Discussion in 'Economics' started by SomeYoungGuy, Dec 15, 2009.

  1. Let me talk macro down to micro for the sake of arguement for a second so I can talk to my crazy in-laws this holiday season.

    Let's say you buy a house, 30 year fixed mortgage, $1000 a month payment, and you bring home $2000 a month at a good steady job with COLA adjustments that keep pace with inflation. You spend the whole remainder of your paycheck after the mortgage on food, entertainment, and whatnot.

    Now if the gov't engineers a nice steady 10% inflation per year, you are going to come out great in the end.

    Of that $2000 you make per month in the first year, $1000 goes to the house payment and the other $1000 goes to the rest of your expenses.

    The 2nd year, you get a 10% raise to $2200. Your house payment doesn't go up because you were smart and got a fixed mortgage, so you are left with $1200 after you send that check. Now the rest of everything went up 10% (or $100), to $1100. You buy all the same stuff and have $100 left at the end of the month, to spend or save.

    Now we can infer a few things:

    Real estate (or anything else with actual intrinsic value) is an excellent investment.

    It's a great way for the gov't to raise taxes without raising taxes. Your rising paycheck will continue to bump you into a higher tax bracket. You're not just paying 10% more in tax because your income went up 10%. You're paying 11% more because of the progressive income tax rates in the US.

    With the same scenario, it becomes easier for the gov't to pay off it's long term obligations (to China, et al.) with these cheaper, inflated dollars.

    My big question is, what is China going to do about it?
  2. Illum


    Sure your debt will be worth less, but don't expect raises so quickly.
  3. Now I have a question. Why would you care?
  4. Mav88


    That's a mighty big if. I would not call it engineering - it's more like a hail mary.
  5. Your first assertion is incorrect. It's nothing to do with real estate. Being in debt (obv as long as it's nominal/fixed rate) is an excellent investment in inflationary times.

    Nothing for the moment... IMHO, they need the US more than the US needs them and I think they realize that.
  6. Aside from your other obvious errors, like completely ignoring the operating costs of owning property, why do you automatically assume 10% rise in wages? The pattern has been the opposite.
  7. ammo


    u asking ,means u dont understand, few do since they (uncle sam)won't divulge any truths, so the whole conversation would be snippets of facts and a ton of B.S......sit back and play with the little tykes, enjoy em why you can, you'll be back to the grind soon enough
  8. I accounted for the rise in property owning costs in the non-mortgage spending that went up 10% (keeping pace with inflation): that pipe that burst this year cost your $500 to fix and next year the plumber will charge you 10% more, or $550.

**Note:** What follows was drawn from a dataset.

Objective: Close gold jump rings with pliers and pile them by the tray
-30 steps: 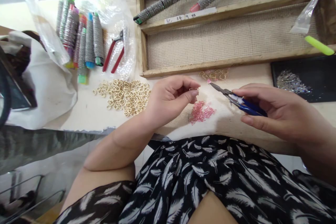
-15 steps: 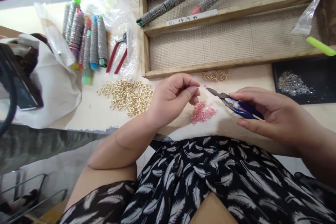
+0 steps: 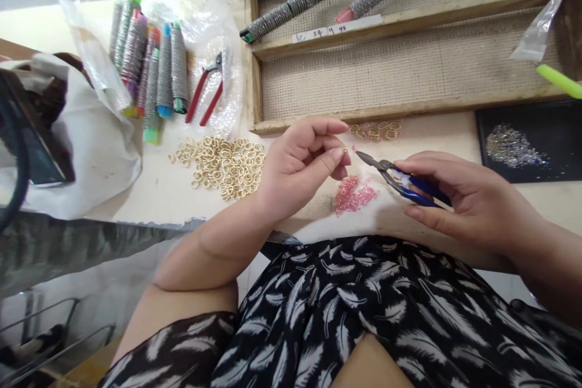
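Note:
My left hand (image 3: 304,167) is pinched closed above the table, with a tiny gold piece (image 3: 345,150) at the thumb tip; it looks like part of a ring, but most is hidden by the fingers. In my right hand (image 3: 468,200) are blue-handled pliers (image 3: 395,179), their jaws pointing left. The jaw tips are close to the left fingertips, beside a small pink bead (image 3: 354,149). Below the jaws lies a heap of pink beads (image 3: 352,195). Left of my left hand spreads a pile of gold rings (image 3: 227,163). Several larger gold rings (image 3: 377,130) lie behind the hands.
A wooden mesh tray (image 3: 364,112) holds silver-wrapped rods (image 3: 291,9). Red-handled pliers (image 3: 207,88) rest on plastic at the left, near more wrapped rods (image 3: 163,79). A black tray (image 3: 555,145) of clear glittering bits stands at right. A white bag (image 3: 100,151) sits far left.
My left index finger has lifted and straightened away from the thumb, so the gold piece shows more. The pliers have shifted slightly left. The whole view has moved a little.

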A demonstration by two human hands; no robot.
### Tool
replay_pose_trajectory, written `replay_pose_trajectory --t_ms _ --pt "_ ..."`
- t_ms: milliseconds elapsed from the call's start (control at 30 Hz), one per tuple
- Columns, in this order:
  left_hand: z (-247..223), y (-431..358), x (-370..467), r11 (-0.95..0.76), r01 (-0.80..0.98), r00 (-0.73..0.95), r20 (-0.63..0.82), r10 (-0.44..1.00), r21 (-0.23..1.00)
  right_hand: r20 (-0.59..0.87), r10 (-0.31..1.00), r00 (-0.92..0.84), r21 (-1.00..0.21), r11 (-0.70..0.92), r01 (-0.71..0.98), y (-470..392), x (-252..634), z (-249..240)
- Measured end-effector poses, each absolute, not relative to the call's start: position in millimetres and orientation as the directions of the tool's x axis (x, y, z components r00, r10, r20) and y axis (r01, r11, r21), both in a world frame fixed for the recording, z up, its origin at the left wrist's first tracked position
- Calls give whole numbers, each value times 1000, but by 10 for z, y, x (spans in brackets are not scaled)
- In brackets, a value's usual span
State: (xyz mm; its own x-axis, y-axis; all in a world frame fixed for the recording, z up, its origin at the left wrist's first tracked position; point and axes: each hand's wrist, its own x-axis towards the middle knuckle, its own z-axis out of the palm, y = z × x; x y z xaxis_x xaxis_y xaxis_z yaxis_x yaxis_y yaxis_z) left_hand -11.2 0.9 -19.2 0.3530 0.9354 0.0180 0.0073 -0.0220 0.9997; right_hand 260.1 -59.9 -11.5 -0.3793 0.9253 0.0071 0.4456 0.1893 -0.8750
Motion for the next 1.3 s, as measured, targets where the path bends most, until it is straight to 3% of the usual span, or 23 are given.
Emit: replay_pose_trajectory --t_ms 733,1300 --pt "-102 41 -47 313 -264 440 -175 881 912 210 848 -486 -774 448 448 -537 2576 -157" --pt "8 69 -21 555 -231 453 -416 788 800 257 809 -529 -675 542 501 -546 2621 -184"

    And I guess I should have said MY wage will keep pace with inflation. I don't care so much about the unwashed masses. I am very employable; smart, hard working, good attitude, quick learner. I fully expect to be able to earn twice the national average in any economy for as long as I wish.

    What are the other errors? They obviously aren't obvious to me.
  9. Mav88


    ...but you said this was for convincing your unwashed in-laws, so why would they care that brilliant little you will never have money problems?
  10. Until unemployment is back below 4-5% don't expect raises to keep pace with inflation. Until your neighbor quits going further in debt to maintain a life he never could afford don't expect raises to keep pace with inflation. Until employers again believe "I'm lucky to have my employees" don't expect raises to keep pace with inflation. "You're lucky to have a job, sorry the benefits stink" is the new mantra for the next several years I'm afraid. Don't forget what China, India, and South America are doing to our cost of foods, resources, and other items. The U.S. middle-class/working-class is being reduced to the lowest common global denominator.